* [bug report] chardev: code cleanup for __register_chrdev_region()
@ 2019-04-04 19:08 Dan Carpenter
2019-04-04 23:13 ` cgxu519
0 siblings, 1 reply; 4+ messages in thread
From: Dan Carpenter @ 2019-04-04 19:08 UTC (permalink / raw)
To: cgxu519; +Cc: linux-fsdevel
Hello Chengguang Xu,
The patch 4b0be5726032: "chardev: code cleanup for
__register_chrdev_region()" from Feb 15, 2019, leads to the following
static checker warning:
fs/char_dev.c:167 __register_chrdev_region()
error: passing non negative 511 to ERR_PTR
fs/char_dev.c
96 static struct char_device_struct *
97 __register_chrdev_region(unsigned int major, unsigned int baseminor,
98 int minorct, const char *name)
99 {
100 struct char_device_struct *cd, *curr, *prev = NULL;
101 int ret = -EBUSY;
102 int i;
103
104 if (major >= CHRDEV_MAJOR_MAX) {
105 pr_err("CHRDEV \"%s\" major requested (%u) is greater than the maximum (%u)\n",
106 name, major, CHRDEV_MAJOR_MAX-1);
107 return ERR_PTR(-EINVAL);
108 }
109
110 if (minorct > MINORMASK + 1 - baseminor) {
111 pr_err("CHRDEV \"%s\" minor range requested (%u-%u) is out of range of maximum range (%u-%u) for a single major\n",
112 name, baseminor, baseminor + minorct - 1, 0, MINORMASK);
113 return ERR_PTR(-EINVAL);
114 }
115
116 cd = kzalloc(sizeof(struct char_device_struct), GFP_KERNEL);
117 if (cd == NULL)
118 return ERR_PTR(-ENOMEM);
119
120 mutex_lock(&chrdevs_lock);
121
122 if (major == 0) {
123 ret = find_dynamic_major();
124 if (ret < 0) {
125 pr_err("CHRDEV \"%s\" dynamic allocation region is full\n",
126 name);
127 goto out;
128 }
129 major = ret;
^^^^^^^^^^^
"ret" is a major here.
130 }
131
132 i = major_to_index(major);
133 for (curr = chrdevs[i]; curr; prev = curr, curr = curr->next) {
134 if (curr->major < major)
135 continue;
136
137 if (curr->major > major)
138 break;
139
140 if (curr->baseminor + curr->minorct <= baseminor)
141 continue;
142
143 if (curr->baseminor >= baseminor + minorct)
144 break;
145
146 goto out;
I don't completely understand how this loop works, but I guess we should
set "ret = -EBUSY;" before the goto out.
147 }
148
149 cd->major = major;
150 cd->baseminor = baseminor;
151 cd->minorct = minorct;
152 strlcpy(cd->name, name, sizeof(cd->name));
153
154 if (!prev) {
155 cd->next = curr;
156 chrdevs[i] = cd;
157 } else {
158 cd->next = prev->next;
159 prev->next = cd;
160 }
161
162 mutex_unlock(&chrdevs_lock);
163 return cd;
164 out:
165 mutex_unlock(&chrdevs_lock);
166 kfree(cd);
167 return ERR_PTR(ret);
^^^
Otherwise it leads to an Oops in the caller.
168 }
regards,
dan carpenter
^ permalink raw reply [flat|nested] 4+ messages in thread* Re: [bug report] chardev: code cleanup for __register_chrdev_region()

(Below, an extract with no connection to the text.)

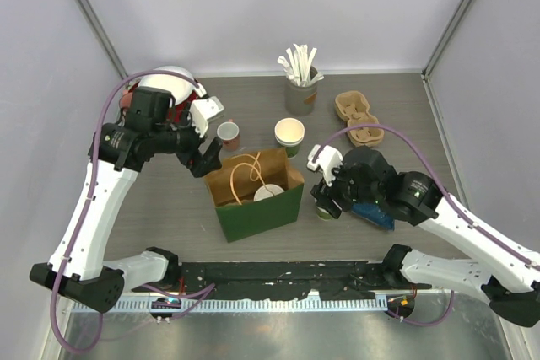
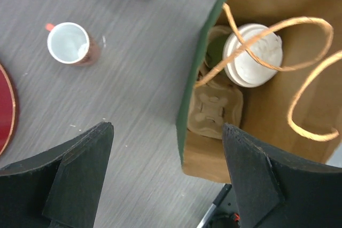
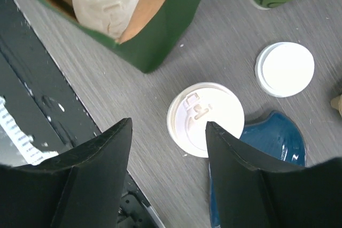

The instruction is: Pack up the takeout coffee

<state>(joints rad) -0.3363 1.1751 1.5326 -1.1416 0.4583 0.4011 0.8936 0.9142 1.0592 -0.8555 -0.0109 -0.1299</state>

2019-04-04 19:08 [bug report] chardev: code cleanup for __register_chrdev_region() Dan Carpenter
@ 2019-04-04 23:13 ` cgxu519
2019-04-05 4:57 ` Dan Carpenter
0 siblings, 1 reply; 4+ messages in thread
From: cgxu519 @ 2019-04-04 23:13 UTC (permalink / raw)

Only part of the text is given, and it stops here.